• **What is being asked**
Exclude all pictures from your copy of the data below, which should otherwise match exactly.

********************

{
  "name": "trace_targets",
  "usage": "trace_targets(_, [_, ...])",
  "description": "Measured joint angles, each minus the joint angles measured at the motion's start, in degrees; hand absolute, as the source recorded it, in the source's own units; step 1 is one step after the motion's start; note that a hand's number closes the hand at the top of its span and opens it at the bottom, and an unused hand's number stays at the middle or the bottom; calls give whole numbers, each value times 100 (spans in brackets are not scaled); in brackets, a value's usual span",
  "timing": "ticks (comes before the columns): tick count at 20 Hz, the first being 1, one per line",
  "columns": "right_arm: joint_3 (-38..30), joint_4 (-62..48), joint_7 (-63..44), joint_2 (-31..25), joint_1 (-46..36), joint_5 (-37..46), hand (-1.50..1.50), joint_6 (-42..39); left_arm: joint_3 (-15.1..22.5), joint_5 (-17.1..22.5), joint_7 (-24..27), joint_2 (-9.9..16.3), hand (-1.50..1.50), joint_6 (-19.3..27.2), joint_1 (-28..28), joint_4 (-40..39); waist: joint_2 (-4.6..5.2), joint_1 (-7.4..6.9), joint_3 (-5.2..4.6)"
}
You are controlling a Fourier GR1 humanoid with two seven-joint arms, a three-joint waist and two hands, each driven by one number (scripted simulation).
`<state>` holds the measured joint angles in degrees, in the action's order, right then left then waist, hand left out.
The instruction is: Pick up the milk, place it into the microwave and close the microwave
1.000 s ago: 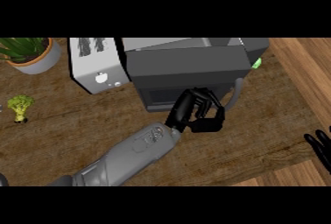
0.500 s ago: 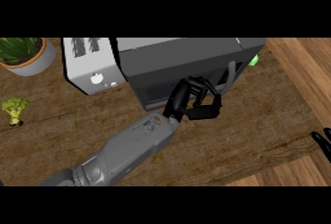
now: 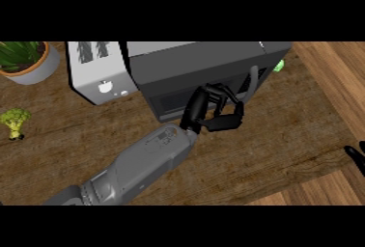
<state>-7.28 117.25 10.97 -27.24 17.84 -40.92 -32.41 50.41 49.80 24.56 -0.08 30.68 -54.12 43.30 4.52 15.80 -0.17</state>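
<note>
- Head view, starting far left: a potted plant point(image 3: 27, 65) sits in the top corner of the wooden counter point(image 3: 285, 140), green leaves over a pale pot.
- Just below it, near the left edge, a small head of broccoli point(image 3: 14, 121) stands on its own, well apart from everything else.
- Moving right, a pale toaster point(image 3: 96, 72) with dark slots on top, tucked right beside the microwave.
- Now the microwave point(image 3: 206, 60), dark and boxy, filling the top middle. Its door point(image 3: 167, 99) faces the lower edge and looks flush with the body, with the pale handle point(image 3: 252, 79) running down its right side.
- The milk is out of sight, and I cannot tell where it is.
- Here's the action: the grey left forearm point(image 3: 143, 164) comes up from the lower left, and the left hand point(image 3: 212, 113) is right at the door's front, just left of the handle. Its fingers are curled over, thumb tucked beneath, and nothing shows inside them.
- Past the handle, a small bright green patch point(image 3: 279, 65) peeks out at the microwave's right corner, too little of it to say what it is.
- Far right edge: a sliver of the right hand point(image 3: 354, 157), well away from the microwave. Open or closed, I cannot tell.
</note>
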Motion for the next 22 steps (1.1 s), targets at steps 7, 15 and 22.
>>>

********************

• **Exercise result**
{
  "name": "trace_targets",
  "usage": "trace_targets(_, [_, ...])",
  "description": "Measured joint angles, each minus the joint angles measured at the motion's start, in degrees; hand absolute, as the source recorded it, in the source's own units; step 1 is one step after the motion's start; note that a hand's number closes the hand at the top of its span and opens it at the bottom, and an unused hand's number stays at the middle or the bottom; calls give whole numbers, each value times 100 (spans in brackets are not scaled); in brackets, a value's usual span",
  "timing": "ticks (comes before the columns): tick count at 20 Hz, the first being 1, one per line",
  "columns": "right_arm: joint_3 (-38..30), joint_4 (-62..48), joint_7 (-63..44), joint_2 (-31..25), joint_1 (-46..36), joint_5 (-37..46), hand (-1.50..1.50), joint_6 (-42..39); left_arm: joint_3 (-15.1..22.5), joint_5 (-17.1..22.5), joint_7 (-24..27), joint_2 (-9.9..16.3), hand (-1.50..1.50), joint_6 (-19.3..27.2), joint_1 (-28..28), joint_4 (-40..39); waist: joint_2 (-4.6..5.2), joint_1 (-7.4..6.9), joint_3 (-5.2..4.6)"
}
You are controlling a Fourier GR1 humanoid with two seven-joint arms, a three-joint waist and two hands, each driven by one number (scripted simulation).
`<state>` holds the measured joint angles in degrees, in the action's order, right then left then waist, hand left out.
The instruction is: Pick up the milk, place it into the microwave and close the microwave
1.000 s ago: 
0.500 s ago: 
now: 
<state>-7.28 117.25 10.97 -27.24 17.84 -40.92 -32.41 50.41 49.80 24.56 -0.08 30.68 -54.12 43.30 4.52 15.80 -0.17</state>
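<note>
- Head view, starting far left: a potted plant point(image 3: 27, 65) sits in the top corner of the wooden counter point(image 3: 285, 140), green leaves over a pale pot.
- Just below it, near the left edge, a small head of broccoli point(image 3: 14, 121) stands on its own, well apart from everything else.
- Moving right, a pale toaster point(image 3: 96, 72) with dark slots on top, tucked right beside the microwave.
- Now the microwave point(image 3: 206, 60), dark and boxy, filling the top middle. Its door point(image 3: 167, 99) faces the lower edge and looks flush with the body, with the pale handle point(image 3: 252, 79) running down its right side.
- The milk is out of sight, and I cannot tell where it is.
- Here's the action: the grey left forearm point(image 3: 143, 164) comes up from the lower left, and the left hand point(image 3: 212, 113) is right at the door's front, just left of the handle. Its fingers are curled over, thumb tucked beneath, and nothing shows inside them.
- Past the handle, a small bright green patch point(image 3: 279, 65) peeks out at the microwave's right corner, too little of it to say what it is.
- Far right edge: a sliver of the right hand point(image 3: 354, 157), well away from the microwave. Open or closed, I cannot tell.
</note>
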Motion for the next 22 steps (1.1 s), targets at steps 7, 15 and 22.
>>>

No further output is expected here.